• _AIM OF THE EXERCISE_
Select the lines of the records containing the word "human" and list them.
━━━━━━━━━━━━━━━━━━━━
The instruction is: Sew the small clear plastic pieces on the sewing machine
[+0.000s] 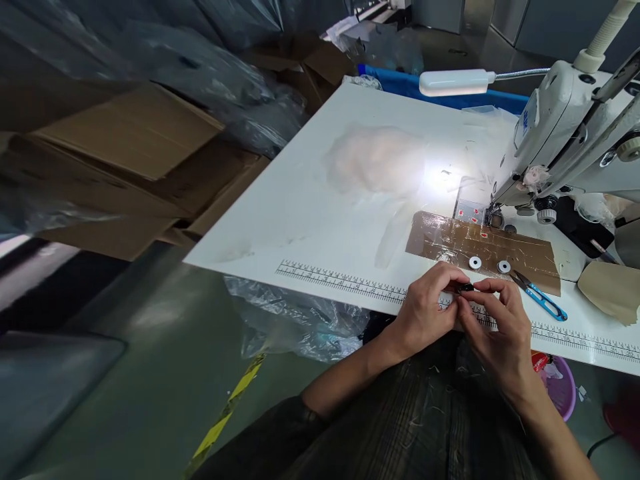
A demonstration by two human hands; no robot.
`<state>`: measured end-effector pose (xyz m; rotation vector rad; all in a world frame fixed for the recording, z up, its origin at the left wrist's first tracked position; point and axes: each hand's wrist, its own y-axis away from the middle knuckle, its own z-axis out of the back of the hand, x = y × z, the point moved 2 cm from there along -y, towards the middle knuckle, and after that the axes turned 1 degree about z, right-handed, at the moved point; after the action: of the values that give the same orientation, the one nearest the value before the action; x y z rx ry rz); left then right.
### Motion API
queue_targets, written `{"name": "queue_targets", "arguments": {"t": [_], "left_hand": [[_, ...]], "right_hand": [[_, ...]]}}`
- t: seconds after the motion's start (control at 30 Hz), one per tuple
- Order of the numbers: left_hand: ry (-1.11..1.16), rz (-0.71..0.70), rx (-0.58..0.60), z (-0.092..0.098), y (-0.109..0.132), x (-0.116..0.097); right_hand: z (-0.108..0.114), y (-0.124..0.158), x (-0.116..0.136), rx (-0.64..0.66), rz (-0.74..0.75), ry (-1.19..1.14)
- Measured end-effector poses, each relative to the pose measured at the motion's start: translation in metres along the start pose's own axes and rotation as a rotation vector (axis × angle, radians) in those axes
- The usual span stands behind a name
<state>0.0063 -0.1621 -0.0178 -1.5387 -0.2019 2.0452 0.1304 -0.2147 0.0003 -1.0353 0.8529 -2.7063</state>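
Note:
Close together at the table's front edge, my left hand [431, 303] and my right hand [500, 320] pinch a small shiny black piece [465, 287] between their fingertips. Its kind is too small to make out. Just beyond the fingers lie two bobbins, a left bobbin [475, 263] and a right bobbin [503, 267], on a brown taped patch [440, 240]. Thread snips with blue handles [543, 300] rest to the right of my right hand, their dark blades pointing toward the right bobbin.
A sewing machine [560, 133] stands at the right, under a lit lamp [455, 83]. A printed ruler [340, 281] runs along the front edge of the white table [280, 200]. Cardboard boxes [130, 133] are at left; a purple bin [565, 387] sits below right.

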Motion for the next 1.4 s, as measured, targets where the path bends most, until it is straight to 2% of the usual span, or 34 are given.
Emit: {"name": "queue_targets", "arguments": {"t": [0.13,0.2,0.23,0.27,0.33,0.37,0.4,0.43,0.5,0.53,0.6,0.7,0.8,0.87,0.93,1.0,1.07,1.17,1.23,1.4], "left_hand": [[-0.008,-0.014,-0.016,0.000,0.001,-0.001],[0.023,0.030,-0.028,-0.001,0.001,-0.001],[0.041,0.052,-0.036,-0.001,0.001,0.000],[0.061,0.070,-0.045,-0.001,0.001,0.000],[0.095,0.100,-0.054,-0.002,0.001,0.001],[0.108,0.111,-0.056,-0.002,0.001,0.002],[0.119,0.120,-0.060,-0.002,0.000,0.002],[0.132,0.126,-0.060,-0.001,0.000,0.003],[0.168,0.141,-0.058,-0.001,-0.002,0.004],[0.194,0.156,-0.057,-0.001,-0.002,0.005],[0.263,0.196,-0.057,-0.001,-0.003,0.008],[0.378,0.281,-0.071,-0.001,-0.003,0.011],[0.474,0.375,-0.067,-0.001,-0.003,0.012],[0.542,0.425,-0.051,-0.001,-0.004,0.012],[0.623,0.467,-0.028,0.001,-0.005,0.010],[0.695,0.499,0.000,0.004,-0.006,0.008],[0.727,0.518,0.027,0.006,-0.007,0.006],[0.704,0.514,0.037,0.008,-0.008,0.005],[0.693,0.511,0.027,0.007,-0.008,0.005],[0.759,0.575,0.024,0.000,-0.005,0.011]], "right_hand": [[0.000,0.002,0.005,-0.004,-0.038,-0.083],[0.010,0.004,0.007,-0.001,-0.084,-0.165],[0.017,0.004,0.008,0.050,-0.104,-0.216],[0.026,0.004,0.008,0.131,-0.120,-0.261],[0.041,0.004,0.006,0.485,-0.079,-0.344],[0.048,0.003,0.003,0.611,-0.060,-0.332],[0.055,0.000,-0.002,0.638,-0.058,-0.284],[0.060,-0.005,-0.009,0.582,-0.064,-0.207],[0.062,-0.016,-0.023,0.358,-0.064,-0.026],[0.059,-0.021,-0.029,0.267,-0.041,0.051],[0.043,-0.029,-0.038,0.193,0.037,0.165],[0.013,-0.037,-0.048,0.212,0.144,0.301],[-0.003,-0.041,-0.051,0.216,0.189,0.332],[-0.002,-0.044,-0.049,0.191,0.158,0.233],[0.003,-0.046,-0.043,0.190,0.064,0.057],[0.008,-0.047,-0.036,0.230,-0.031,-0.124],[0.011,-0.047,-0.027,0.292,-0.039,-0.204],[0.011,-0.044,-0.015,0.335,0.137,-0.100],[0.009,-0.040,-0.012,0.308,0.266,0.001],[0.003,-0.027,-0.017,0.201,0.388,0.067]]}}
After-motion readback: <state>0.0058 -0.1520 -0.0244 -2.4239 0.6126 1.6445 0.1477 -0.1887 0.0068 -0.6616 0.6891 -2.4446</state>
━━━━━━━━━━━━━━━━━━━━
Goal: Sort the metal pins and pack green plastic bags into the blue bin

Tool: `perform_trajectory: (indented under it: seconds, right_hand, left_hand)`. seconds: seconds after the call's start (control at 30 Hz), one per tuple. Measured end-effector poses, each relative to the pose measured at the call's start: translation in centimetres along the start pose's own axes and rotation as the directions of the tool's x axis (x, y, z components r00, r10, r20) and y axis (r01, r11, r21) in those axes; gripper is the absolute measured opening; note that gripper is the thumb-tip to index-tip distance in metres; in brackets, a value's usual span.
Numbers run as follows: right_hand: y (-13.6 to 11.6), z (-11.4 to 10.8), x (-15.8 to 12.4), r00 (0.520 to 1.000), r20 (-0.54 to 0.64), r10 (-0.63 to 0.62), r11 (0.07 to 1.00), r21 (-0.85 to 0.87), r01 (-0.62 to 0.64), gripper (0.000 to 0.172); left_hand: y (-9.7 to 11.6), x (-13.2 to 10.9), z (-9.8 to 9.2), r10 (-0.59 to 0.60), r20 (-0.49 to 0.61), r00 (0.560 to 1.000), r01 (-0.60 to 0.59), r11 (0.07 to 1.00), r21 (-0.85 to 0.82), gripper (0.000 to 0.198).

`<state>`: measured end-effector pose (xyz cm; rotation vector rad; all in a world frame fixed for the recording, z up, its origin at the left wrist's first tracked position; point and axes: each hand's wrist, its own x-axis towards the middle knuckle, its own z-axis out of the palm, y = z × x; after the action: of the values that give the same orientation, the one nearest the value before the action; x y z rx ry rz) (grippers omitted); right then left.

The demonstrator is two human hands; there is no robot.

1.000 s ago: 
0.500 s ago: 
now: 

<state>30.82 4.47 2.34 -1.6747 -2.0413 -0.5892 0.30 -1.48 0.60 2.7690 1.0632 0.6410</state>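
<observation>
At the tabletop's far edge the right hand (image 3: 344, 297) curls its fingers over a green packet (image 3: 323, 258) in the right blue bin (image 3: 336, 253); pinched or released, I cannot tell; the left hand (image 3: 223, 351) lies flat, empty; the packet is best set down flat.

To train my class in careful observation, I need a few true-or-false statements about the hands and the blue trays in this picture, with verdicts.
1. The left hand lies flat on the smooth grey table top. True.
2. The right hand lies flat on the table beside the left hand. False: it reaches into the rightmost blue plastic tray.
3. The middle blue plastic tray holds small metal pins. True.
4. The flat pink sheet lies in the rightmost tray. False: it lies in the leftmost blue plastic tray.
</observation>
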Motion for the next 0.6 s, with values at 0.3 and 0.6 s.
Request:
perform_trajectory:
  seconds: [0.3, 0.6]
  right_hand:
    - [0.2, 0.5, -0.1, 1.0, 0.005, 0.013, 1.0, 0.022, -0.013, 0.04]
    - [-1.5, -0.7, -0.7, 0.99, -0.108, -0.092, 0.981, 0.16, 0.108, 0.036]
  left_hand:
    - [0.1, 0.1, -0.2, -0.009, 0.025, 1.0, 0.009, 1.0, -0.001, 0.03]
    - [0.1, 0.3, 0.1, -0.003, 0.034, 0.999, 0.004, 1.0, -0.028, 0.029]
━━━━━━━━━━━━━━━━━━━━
• _EXERCISE RESULT_
A demonstration by two human hands; no robot.
The demonstrator is two human hands; there is no robot.

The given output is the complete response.